Publicado em 07/05/2018

Uma semente de soja tem formato redondo, geralmente com cerca de 6 milímetros de diâmetro e menos de 0,2 gramas. A semente de milho, por sua vez, pode ser esférica ou achatada e pesa cerca de 0,3 gramas. Quem olha esses pequeninos insumos muitas vezes não tem noção da tecnologia que cada semente carrega e como elas seguem em evolução.

O desenvolvimento de cultivares engloba o melhoramento genético, por meio do cruzamento de plantas para a produção de sementes híbridas, e a biotecnologia, com a manipulação de um gene in vitro que é inserido no genoma da planta, criando uma cultivar transgênica. A engenharia genética trabalha com as mesmas características que os programas de melhoramento sempre trabalharam, o que muda é apenas a estratégia, diz Francisco Aragão, pesquisador da Embrapa Recursos Genéticos e Biotecnologia.
Segundo os especialistas, não faz mais sentido dissociar esses dois conceitos, pois eles caminham juntos com um objetivo bem óbvio: inovar e gerar melhores resultados no campo. Para o produtor, o que interessa é saber que centenas de pesquisadores estão trabalhando para desenvolver novas cultivares, cada vez mais fortes para resistir às pragas e doenças no campo. Saiba o que está na vanguarda e os desafios da ciência.
O que está por vir?
Uma promessa clara é acelerar as pesquisas e lançamentos de novas cultivares. O descobrimento de novos traits [traços genéticos] deve ser mais rápido. Teremos mais opções para o controle de lagartas e plantas daninhas, afirma Alex Merege, Diretor de Sementes da Bayer para América Latina. Há uma tendência de aumento de investimento em pesquisa. O importante é tentar otimizar esse investimento.
 
De acordo com Geraldo Berger, líder da área de Regulamentação da Monsanto para a América do Sul, o custo de geração de dados diminuiu.

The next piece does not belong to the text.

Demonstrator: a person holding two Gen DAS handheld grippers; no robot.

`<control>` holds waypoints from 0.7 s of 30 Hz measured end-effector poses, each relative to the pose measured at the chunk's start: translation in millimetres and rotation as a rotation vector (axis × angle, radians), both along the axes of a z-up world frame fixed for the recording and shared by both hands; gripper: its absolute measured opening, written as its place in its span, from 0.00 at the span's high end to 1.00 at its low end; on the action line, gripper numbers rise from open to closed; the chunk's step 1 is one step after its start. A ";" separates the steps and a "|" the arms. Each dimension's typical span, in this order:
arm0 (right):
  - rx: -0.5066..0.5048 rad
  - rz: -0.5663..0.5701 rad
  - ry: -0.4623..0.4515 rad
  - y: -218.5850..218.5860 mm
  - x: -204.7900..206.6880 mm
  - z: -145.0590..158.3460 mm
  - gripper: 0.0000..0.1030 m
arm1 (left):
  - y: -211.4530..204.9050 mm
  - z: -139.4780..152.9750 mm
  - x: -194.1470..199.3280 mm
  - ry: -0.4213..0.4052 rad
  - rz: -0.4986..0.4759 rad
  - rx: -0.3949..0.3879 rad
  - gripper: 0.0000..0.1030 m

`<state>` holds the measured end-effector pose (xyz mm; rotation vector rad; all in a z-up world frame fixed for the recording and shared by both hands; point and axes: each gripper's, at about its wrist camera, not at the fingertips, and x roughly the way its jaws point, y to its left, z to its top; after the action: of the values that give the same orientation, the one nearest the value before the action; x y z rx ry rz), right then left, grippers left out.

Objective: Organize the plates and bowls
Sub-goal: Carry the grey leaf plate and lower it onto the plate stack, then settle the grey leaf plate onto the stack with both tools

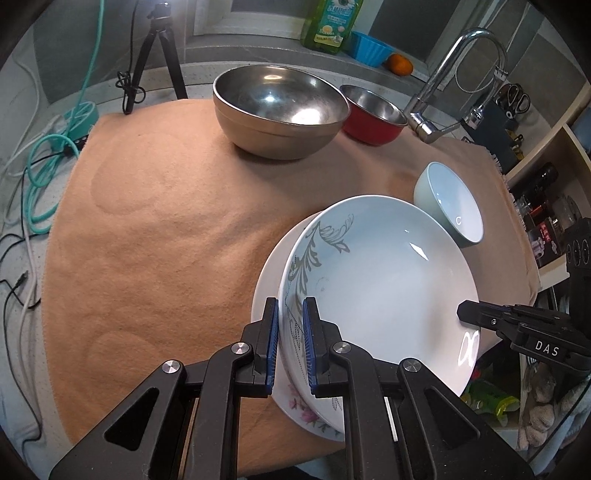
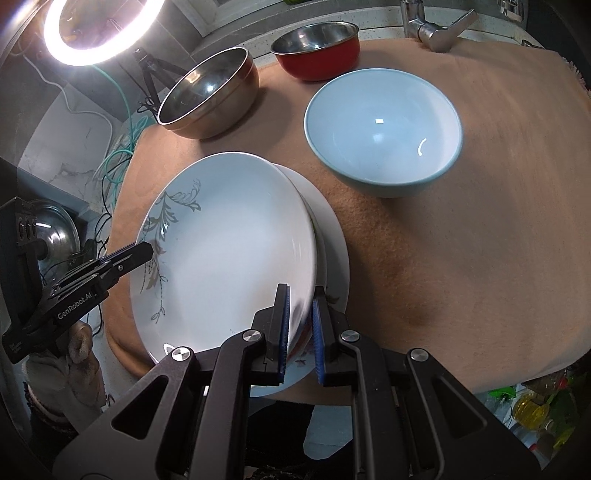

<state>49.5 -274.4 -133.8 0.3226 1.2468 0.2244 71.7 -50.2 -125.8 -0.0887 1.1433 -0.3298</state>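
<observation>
Left wrist: left gripper (image 1: pixel 290 325) and right gripper (image 2: pixel 301 317) fingers pinching opposite rims of leaf plate (image 1: pixel 380 288), atop flowered plate (image 1: pixel 295 402). Stacking step; next calls for release, then bowls.

tan cloth (image 1: pixel 155 236) | faucet (image 1: pixel 439 96) | tripod (image 1: pixel 155 48) | ring light (image 2: pixel 99 33) | dish soap bottle (image 1: pixel 332 22)
</observation>
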 end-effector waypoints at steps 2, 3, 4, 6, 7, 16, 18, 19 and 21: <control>-0.005 0.002 -0.001 -0.6 0.3 -0.2 0.89 | -0.6 -0.4 -0.1 0.001 -0.002 0.004 0.89; -0.007 0.005 -0.002 -0.6 0.2 -0.2 0.89 | -1.0 -0.5 -0.2 0.000 -0.002 0.006 0.89; -0.010 0.009 -0.003 0.1 0.3 -0.1 0.89 | -1.6 -0.8 -0.2 -0.001 -0.004 0.009 0.89; -0.030 0.020 -0.009 2.2 -0.7 0.4 0.89 | -2.8 -1.6 0.2 0.002 -0.005 0.011 0.89; -0.040 0.025 -0.011 3.6 -1.4 0.9 0.89 | -3.3 -2.2 0.2 0.003 -0.006 0.013 0.89; -0.128 0.083 -0.022 13.5 -4.6 3.3 0.89 | -8.8 -2.3 -1.7 -0.006 -0.022 0.045 0.89; -0.144 0.095 -0.016 14.5 -5.6 1.6 0.89 | -10.6 -1.9 -2.8 -0.012 -0.027 0.061 0.89; -0.152 0.102 -0.017 15.5 -6.0 1.5 0.89 | -11.1 -2.1 -2.9 -0.012 -0.027 0.066 0.89; -0.157 0.101 -0.014 16.3 -5.4 1.9 0.89 | -10.2 -2.8 -2.3 -0.010 -0.026 0.065 0.89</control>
<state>44.2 -258.1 -131.8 0.1229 1.2599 0.2139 69.4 -60.3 -128.6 -0.0147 1.1455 -0.3158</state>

Além disso, há um conjunto de novas técnicas e ferramentas de biologia molecular associadas ao melhoramento genético que vão surpreender o mercado. Estamos vivendo agora um momento de muita inovação, diz Berger.  
Porém, ainda não dá para ter todos os desejos atendidos numa só semente. A dificuldade para os pesquisadores é manter as características que temos hoje e ampliar a base com tolerância a herbicidas, resistência a pragas e novas características como tolerância ao estresse hídrico, afirma Berger.

Xô, seca!

Certamente, um grande sonho dos produtores é se livrar dos prejuízos causados por secas. A boa notícia é que isso está no alvo dos pesquisadores. A engenharia genética está evoluindo e ampliando o foco. Está se preocupando mais com fatores abióticos, o que significa combater problemas que não são gerados por outros seres vivos, diz Aragão, da Embrapa. Ele contou que já existe uma cultivar de milho transgênico que é tolerante à seca nos Estados Unidos e uma variedade de cana com essa característica, na Indonésia.
 
No entanto, segundo o pesquisador, um dos desafios ao desenvolver sementes resistentes ao estresse hídrico é definir parâmetros precisos para a resistência. O que é considerado uma seca. Num solo argiloso o impacto da seca é uma coisa, num solo arenoso é diferente, afirma Aragão. É mais difícil encontrar os genes resistentes à seca e desenvolver estratégias. E, do ponto de vista comercial, também é mais difícil medir o desempenho desse produto no campo.  
Berger, da Monsanto, contou que a empresa está desenvolvendo um traço genético de resistência à seca para o milho e reforçou esse desafio. A definição de tolerância é difícil de estabelecer. A planta não vai tolerar um período de restrição hídrica por muito tempo, afirma Berger. O conceito é que a planta não reduz a produtividade, se comparada com a planta que não tem essa característica. E chovendo normalmente, não há impacto no rendimento.


Ferrugem asiática

O produtor também deve se perguntar por que não se livra da Ferrugem Asiática de uma vez por todas. A ferrugem da soja é uma preocupação muito grande e temos genes identificados que controlam [a doença]. Mas a espécie da ferrugem apresenta várias raças, diz Berger, da Monsanto.
 
Por isso, a resposta dos pesquisadores é a complexidade e a evolução do problema. Por questões de biologia, o fungo causador da ferrugem muda. Tem vários tipos de ferrugem asiática. Achar uma solução que controle tudo é sempre difícil, afirma Merege. De acordo com o diretor de sementes, a Bayer está desenvolvendo uma pesquisa em parceria com a Embrapa para monitorar a ferrugem asiática, identificar mutações do fungo causador da doença e mecanismos de resistência aos fungicidas.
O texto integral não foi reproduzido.